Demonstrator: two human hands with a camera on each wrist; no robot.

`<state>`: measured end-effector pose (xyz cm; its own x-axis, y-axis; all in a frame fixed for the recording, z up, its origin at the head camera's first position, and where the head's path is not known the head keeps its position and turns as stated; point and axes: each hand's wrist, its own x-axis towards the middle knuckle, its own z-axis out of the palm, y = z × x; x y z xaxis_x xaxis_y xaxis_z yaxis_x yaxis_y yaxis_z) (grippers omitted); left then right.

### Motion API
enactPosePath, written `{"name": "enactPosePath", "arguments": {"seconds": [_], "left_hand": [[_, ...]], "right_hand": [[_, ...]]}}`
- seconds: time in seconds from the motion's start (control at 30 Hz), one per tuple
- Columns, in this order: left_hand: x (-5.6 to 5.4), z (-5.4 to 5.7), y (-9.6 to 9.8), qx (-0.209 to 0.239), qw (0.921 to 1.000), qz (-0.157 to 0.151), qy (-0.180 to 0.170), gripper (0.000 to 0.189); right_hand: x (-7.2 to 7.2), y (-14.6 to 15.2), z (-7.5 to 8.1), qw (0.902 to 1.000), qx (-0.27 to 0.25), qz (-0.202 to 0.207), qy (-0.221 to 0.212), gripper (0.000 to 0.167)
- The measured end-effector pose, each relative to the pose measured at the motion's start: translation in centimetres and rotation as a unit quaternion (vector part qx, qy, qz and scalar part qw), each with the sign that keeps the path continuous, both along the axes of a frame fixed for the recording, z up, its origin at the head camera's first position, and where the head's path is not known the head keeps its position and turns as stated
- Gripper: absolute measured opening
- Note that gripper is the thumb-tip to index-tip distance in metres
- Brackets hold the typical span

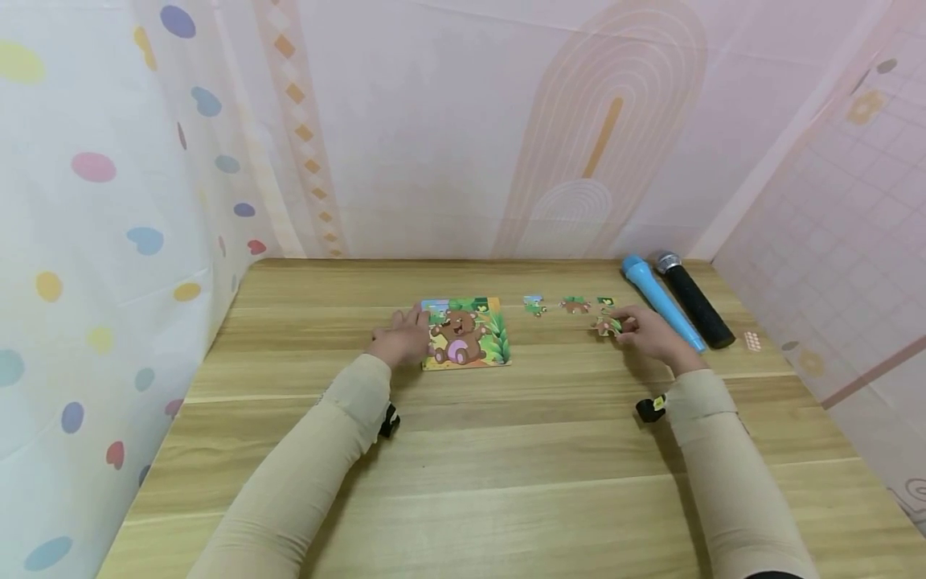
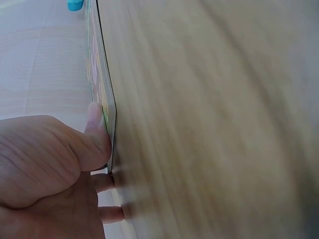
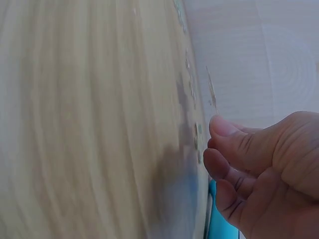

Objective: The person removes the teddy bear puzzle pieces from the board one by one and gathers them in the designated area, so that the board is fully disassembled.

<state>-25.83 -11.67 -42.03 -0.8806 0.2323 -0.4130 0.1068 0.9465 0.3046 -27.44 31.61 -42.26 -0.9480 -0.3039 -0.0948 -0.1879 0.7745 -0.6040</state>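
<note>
Left hand (image 1: 403, 338), fingers apart, touching left edge of bear puzzle (image 1: 470, 331) | right hand (image 1: 649, 333) clamped on puzzle piece (image 1: 604, 326), farther right | yellow right-wrist label (image 1: 659, 404) too small to read

Bear board (image 1: 469, 331): thin, nearly square, printed with a brown bear with a purple belly among green leaves; flat on the surface (image 1: 506, 458), the bear upright in the head view.
Board's left edge: touched by the left hand (image 1: 402, 339), its thumb on the printed face.
Held piece (image 1: 607, 326): small, thin, irregular, green and brown; pinched by the right hand (image 1: 646, 331), raised clear of the surface and seen nearly edge-on in the right wrist view.
Blue-green cutout (image 1: 534, 304): right of the board, flat; whether one piece or two is unclear.
Brown piece (image 1: 576, 305): flat, knobbed, between the blue-green cutout and the dark green piece (image 1: 605, 301).
Dark green piece: small, yellow-marked, just beyond the held one.
</note>
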Motion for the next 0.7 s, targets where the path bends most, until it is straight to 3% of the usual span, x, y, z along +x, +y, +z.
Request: {"name": "enactPosePath", "arguments": {"seconds": [0.37, 0.7], "left_hand": [[0.1, 0.0, -0.2, 0.011, 0.9999, 0.004, -0.006, 0.076], [-0.4, -0.7, -0.2, 0.01, 0.9998, 0.01, -0.01, 0.075]], "right_hand": [[-0.5, 1.8, -1.0, 0.9979, 0.037, 0.031, 0.043, 0.042], [-0.5, 1.9, -1.2, 0.9981, 0.038, 0.03, 0.037, 0.043]]}}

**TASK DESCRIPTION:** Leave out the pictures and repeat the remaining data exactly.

**ANSWER SECTION:**
Demonstrator: two human hands with a camera on each wrist; no robot.

`<state>`: measured end-effector pose (xyz cm; its own x-axis, y-axis; all in a frame fixed for the recording, z up, its origin at the head camera's first position, and where the head's path is not known the head keeps its position and turns as stated; point and axes: each hand's wrist, its own x-axis towards the middle knuckle, its own z-axis out of the palm, y = z × x; x y z xaxis_x xaxis_y xaxis_z yaxis_x yaxis_y yaxis_z) (grippers omitted); left then right.

### Motion API
enactPosePath, written `{"name": "enactPosePath", "arguments": {"seconds": [_], "left_hand": [[_, ...]], "right_hand": [[_, ...]]}}`
- seconds: time in seconds from the motion's start (control at 30 Hz), one per tuple
- Columns, in this order: left_hand: x (-5.6 to 5.4), z (-5.4 to 5.7), y (-9.6 to 9.8), qx (-0.209 to 0.239), qw (0.921 to 1.000), qz (-0.157 to 0.151), qy (-0.180 to 0.170), gripper (0.000 to 0.189); right_hand: x (-7.2 to 7.2), y (-14.6 to 15.2), z (-7.5 to 8.1), qw (0.902 to 1.000), qx (-0.27 to 0.25), qz (-0.202 to 0.207), qy (-0.221 to 0.212), gripper (0.000 to 0.167)
- The measured end-effector pose, each relative to the pose measured at the motion's start: translation in centimetres and rotation as a unit quaternion (vector part qx, qy, qz and scalar part qw), each with the sign that keeps the path continuous, both along the axes of a frame fixed for the recording, z up, its origin at the head camera's first position, and where the head's path is not known the head keeps its position and turns as stated
- Gripper: absolute measured opening
- Note that gripper is the thumb-tip to index-tip distance in metres
- Brackets hold the typical span


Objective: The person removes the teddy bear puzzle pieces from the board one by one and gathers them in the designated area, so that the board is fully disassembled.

<state>-25.83 -11.67 -42.03 -0.8806 0.2323 -0.4130 0.1068 0.9465 0.3046 -27.44 31.61 -42.26 -0.9480 -0.3039 -0.0948 -0.1879 0.7745 -0.6040</state>
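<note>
Left hand (image 1: 403, 338), fingers apart, touching left edge of bear puzzle (image 1: 470, 331) | right hand (image 1: 649, 333) clamped on puzzle piece (image 1: 604, 326), farther right | yellow right-wrist label (image 1: 659, 404) too small to read

Bear board (image 1: 469, 331): thin, nearly square, printed with a brown bear with a purple belly among green leaves; flat on the surface (image 1: 506, 458), the bear upright in the head view.
Board's left edge: touched by the left hand (image 1: 402, 339), its thumb on the printed face.
Held piece (image 1: 607, 326): small, thin, irregular, green and brown; pinched by the right hand (image 1: 646, 331), raised clear of the surface and seen nearly edge-on in the right wrist view.
Blue-green cutout (image 1: 534, 304): right of the board, flat; whether one piece or two is unclear.
Brown piece (image 1: 576, 305): flat, knobbed, between the blue-green cutout and the dark green piece (image 1: 605, 301).
Dark green piece: small, yellow-marked, just beyond the held one.
</note>
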Motion for the next 0.7 s, targets where the path bends most, until it is straight to 3% of the usual span, x, y, z along +x, +y, +z.
Request: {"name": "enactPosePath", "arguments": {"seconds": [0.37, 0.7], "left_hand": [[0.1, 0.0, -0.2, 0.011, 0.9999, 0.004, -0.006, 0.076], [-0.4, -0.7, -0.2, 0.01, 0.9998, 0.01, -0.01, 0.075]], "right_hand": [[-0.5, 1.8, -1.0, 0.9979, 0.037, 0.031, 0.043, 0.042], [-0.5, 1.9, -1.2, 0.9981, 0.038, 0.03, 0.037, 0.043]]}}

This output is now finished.